Dude. Fucked her last night. Fucked her this morning. went downstairs for water. took 18 pack of Coors Light instead and took it back to my gf's. Got a blow job from her. Drinking the beer on my deck now. Best Day ever.
So the girl I hooked up with last night pretended to be from Comcast when my girlfriend stopped by this morning. She even made a fake appointment to check her internet. Best hookup ever.
We just got really drunk and bought toilet paper. Successful Monday.
I made a game called come to class high and eat nachos.
driving around with you guys listening to the beach boys made me very concious of how white you all are.
and his room smelled like strippers, childrens tears, and fear
The guy you fucked with the lazy eye is here, im avoiding contact by texting you. But i just looked up and he recognizes me, theres no way he doesnt. I'd remember the girl who called me quasimodo all night too. Sober me feels so bad.
The lady at Walgreens was all excited my pregnancy tests had a coupon.

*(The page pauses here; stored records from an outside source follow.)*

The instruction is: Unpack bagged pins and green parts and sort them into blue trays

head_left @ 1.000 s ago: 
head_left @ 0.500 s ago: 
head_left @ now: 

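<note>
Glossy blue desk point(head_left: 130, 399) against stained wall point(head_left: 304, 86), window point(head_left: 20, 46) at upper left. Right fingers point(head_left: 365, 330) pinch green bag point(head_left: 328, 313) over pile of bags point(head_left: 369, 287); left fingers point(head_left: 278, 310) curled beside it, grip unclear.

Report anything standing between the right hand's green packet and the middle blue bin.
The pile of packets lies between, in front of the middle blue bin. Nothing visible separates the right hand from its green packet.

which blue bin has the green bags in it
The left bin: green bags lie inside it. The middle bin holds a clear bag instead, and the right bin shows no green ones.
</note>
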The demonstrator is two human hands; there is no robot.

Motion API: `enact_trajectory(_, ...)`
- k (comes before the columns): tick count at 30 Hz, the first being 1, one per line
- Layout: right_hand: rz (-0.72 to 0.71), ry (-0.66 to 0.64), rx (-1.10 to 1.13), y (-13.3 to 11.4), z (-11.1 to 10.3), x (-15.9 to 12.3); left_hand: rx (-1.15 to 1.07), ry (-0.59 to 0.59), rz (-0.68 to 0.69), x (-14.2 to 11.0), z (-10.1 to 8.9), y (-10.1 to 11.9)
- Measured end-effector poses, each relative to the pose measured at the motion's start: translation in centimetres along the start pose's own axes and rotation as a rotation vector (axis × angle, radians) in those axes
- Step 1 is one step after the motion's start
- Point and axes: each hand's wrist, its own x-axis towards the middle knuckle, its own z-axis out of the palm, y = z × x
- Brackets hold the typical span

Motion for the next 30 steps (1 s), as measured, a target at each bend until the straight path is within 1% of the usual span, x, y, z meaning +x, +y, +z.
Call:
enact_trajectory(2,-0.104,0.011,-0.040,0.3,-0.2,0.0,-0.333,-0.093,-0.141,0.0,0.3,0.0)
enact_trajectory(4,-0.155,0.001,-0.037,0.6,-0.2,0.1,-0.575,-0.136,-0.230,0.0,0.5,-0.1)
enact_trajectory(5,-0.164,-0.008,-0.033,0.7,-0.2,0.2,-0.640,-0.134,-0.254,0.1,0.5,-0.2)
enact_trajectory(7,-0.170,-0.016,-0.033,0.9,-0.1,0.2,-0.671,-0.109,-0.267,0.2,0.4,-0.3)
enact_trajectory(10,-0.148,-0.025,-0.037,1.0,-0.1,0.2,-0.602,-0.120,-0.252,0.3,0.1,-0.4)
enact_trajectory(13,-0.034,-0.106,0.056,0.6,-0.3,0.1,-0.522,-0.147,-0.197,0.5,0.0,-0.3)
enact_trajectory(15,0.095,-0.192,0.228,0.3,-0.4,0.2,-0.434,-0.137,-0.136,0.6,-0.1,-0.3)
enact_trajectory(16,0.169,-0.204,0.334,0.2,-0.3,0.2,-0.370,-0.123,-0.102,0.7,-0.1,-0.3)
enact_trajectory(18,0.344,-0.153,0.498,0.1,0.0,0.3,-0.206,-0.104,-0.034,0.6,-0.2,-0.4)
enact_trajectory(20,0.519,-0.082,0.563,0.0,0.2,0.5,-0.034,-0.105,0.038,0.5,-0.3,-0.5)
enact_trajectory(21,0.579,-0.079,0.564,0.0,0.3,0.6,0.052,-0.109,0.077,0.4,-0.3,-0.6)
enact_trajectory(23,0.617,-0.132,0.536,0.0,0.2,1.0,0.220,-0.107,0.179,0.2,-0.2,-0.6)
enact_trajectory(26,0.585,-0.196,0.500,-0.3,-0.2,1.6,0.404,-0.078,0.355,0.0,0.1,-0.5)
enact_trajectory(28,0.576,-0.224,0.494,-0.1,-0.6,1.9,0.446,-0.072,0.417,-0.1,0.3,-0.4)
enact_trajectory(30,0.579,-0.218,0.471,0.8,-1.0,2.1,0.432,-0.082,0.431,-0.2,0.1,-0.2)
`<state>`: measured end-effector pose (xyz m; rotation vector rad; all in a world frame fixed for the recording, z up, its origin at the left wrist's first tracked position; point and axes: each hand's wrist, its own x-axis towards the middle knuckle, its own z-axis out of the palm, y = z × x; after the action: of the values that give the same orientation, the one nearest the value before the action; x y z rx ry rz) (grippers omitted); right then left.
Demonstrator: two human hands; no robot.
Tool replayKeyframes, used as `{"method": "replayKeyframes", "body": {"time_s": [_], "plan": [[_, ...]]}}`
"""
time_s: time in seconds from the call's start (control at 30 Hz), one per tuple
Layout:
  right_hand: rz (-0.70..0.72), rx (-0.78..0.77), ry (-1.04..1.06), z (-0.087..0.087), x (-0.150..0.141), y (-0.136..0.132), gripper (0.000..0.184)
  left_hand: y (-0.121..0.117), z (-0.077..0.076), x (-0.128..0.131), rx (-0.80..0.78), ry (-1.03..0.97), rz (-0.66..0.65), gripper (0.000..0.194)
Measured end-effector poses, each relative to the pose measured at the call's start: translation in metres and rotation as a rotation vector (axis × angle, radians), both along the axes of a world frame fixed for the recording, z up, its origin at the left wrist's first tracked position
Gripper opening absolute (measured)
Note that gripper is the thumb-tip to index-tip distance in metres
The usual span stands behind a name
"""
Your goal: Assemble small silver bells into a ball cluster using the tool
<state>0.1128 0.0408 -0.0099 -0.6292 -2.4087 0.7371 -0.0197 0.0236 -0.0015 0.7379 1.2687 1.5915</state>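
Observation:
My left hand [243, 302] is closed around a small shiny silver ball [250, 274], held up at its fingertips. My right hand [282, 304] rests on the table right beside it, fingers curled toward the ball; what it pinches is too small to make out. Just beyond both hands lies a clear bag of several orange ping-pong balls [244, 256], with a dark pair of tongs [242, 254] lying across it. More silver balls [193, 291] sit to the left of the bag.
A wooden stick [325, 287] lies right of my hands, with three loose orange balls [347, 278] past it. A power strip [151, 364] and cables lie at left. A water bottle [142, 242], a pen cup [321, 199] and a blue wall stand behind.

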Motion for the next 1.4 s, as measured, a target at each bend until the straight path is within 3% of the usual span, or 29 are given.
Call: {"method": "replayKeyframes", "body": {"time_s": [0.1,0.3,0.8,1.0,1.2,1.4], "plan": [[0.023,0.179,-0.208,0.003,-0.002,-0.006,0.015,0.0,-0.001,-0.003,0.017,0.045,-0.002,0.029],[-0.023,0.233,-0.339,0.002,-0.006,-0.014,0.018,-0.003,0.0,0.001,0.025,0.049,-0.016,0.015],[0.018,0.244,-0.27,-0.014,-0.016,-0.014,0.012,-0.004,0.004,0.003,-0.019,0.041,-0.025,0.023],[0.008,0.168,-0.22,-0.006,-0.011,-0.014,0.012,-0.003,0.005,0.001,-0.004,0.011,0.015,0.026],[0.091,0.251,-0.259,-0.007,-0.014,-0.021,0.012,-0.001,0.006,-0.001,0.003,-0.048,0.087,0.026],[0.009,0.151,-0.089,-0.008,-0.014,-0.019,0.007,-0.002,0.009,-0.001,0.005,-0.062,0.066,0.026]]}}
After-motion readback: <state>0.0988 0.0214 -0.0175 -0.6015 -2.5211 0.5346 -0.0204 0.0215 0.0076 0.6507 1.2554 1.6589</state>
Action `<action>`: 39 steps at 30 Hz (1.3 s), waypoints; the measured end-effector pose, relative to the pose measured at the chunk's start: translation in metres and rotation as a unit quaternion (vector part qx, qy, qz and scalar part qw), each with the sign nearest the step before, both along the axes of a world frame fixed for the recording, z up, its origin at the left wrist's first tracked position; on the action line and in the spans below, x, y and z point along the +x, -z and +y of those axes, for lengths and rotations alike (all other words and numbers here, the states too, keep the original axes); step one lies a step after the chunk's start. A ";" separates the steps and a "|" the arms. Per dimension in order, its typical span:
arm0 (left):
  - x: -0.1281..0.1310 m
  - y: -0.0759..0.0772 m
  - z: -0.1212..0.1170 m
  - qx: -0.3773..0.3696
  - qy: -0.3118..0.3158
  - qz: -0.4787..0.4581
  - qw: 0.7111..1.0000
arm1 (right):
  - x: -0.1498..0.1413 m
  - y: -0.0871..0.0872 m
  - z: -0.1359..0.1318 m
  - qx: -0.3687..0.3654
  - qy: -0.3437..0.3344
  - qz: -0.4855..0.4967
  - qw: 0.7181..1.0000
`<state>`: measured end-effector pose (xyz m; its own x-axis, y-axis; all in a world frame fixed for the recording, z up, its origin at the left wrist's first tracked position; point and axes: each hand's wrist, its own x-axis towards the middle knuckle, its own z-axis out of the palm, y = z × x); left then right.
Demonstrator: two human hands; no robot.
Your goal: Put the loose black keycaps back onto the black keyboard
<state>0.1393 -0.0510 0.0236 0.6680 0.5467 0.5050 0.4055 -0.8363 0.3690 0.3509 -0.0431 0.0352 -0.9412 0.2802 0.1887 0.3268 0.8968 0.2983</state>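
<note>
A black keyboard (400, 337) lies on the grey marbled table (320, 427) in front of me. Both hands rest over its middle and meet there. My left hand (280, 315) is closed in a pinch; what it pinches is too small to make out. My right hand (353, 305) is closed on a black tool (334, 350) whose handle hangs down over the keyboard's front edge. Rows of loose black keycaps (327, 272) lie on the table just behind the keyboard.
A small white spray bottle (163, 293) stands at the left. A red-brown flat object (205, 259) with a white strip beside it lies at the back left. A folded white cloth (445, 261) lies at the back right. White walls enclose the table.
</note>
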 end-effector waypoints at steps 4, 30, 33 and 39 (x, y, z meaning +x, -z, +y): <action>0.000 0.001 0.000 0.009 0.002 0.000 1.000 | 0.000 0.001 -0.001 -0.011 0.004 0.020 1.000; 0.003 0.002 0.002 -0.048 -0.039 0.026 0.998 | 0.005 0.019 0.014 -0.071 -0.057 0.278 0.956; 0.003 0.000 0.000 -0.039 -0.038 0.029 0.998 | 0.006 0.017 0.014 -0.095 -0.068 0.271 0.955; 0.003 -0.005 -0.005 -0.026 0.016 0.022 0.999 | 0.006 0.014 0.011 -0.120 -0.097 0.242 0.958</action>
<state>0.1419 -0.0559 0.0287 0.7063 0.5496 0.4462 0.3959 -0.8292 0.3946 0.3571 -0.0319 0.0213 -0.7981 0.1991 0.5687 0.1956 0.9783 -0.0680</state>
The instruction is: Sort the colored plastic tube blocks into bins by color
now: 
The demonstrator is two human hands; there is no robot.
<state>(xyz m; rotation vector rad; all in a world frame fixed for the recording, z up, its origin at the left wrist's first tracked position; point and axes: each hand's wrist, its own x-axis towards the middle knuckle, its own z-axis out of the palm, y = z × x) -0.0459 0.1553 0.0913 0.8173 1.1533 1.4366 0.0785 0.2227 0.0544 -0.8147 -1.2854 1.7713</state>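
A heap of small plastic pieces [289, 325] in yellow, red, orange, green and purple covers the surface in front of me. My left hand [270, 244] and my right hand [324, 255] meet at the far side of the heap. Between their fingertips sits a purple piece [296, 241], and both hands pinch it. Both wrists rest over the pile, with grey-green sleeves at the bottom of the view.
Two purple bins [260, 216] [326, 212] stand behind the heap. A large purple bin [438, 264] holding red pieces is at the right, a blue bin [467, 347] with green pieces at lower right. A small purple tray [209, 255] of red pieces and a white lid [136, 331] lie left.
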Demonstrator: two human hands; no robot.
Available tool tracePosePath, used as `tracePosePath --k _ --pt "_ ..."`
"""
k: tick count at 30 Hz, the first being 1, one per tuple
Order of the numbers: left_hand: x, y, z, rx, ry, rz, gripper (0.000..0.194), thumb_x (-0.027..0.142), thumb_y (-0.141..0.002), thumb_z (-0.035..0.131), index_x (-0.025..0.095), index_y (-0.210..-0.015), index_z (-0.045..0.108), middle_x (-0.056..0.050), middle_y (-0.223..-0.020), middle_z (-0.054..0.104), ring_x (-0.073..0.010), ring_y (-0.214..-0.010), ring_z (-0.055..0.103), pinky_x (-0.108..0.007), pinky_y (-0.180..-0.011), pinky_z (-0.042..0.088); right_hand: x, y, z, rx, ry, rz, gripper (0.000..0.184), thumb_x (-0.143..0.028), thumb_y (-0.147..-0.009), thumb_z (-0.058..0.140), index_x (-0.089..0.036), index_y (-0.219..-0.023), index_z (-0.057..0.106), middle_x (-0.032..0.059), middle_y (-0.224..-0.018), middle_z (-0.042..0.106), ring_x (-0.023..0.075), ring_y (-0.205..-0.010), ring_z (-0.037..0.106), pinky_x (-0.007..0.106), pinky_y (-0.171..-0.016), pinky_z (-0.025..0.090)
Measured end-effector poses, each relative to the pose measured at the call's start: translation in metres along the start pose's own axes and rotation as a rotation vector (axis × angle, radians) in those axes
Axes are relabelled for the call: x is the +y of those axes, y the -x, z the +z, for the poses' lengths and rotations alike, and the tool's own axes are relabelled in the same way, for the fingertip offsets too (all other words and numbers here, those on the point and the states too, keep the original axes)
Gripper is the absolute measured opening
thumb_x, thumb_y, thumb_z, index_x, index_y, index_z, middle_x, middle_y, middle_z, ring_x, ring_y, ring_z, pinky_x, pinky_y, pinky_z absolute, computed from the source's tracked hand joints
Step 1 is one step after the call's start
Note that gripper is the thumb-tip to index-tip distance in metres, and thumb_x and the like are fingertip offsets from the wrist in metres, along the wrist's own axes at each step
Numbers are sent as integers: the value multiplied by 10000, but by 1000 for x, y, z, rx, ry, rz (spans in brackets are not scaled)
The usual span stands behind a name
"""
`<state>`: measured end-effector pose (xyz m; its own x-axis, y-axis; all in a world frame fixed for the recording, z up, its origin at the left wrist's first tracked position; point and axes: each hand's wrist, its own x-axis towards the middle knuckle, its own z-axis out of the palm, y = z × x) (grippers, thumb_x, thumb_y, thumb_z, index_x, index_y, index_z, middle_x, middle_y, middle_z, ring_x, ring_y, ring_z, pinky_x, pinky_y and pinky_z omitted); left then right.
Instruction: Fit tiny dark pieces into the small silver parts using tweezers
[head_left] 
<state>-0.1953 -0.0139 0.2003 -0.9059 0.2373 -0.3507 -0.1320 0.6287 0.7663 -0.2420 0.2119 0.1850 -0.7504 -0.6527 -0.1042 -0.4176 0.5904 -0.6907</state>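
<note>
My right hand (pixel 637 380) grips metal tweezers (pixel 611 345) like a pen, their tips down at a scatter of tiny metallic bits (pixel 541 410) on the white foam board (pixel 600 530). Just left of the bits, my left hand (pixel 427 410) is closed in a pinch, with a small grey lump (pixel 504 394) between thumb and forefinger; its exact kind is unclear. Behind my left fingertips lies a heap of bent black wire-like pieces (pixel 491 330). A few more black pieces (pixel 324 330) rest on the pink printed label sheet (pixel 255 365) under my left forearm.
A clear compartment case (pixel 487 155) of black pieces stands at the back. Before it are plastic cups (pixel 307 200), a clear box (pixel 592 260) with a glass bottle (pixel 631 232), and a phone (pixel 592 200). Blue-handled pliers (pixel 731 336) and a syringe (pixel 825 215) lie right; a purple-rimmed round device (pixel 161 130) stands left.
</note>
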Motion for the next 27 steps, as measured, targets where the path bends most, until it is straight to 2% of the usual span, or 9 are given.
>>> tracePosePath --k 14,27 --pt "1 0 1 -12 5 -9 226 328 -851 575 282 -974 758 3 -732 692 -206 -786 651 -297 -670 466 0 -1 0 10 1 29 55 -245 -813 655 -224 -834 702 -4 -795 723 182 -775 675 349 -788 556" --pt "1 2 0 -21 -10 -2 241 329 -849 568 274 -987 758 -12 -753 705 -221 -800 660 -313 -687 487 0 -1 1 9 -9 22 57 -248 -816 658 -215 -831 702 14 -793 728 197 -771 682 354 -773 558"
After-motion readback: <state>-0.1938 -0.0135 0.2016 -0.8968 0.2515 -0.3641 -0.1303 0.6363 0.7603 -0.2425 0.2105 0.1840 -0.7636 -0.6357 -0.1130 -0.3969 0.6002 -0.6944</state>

I only had ten dollars. So leave it to Katie to somehow makeout with the bartender, on his shift mind you, and get free drinks.
We should probably feel disgusted that we took turns eating and drunkenly passing around a burrito the size of a small dog but i’m ok with it.
I'm not sure how long my penis is exactly, but I will tell you it resembles a bendy straw
30% sure Kevin and I just adopted a cat. Talk to me when the sun's up but I really feel like that's a thing.
On a scale of one to Harambe, how attached were you to your goldfish?
I don't suppose you have a recipe for a cocktail made of bitter resignation, regretting everything, poor life descisions and deep-seated self-loathing?
I texted him: “Come over for the Super Bowl. I promise lots of scoring.”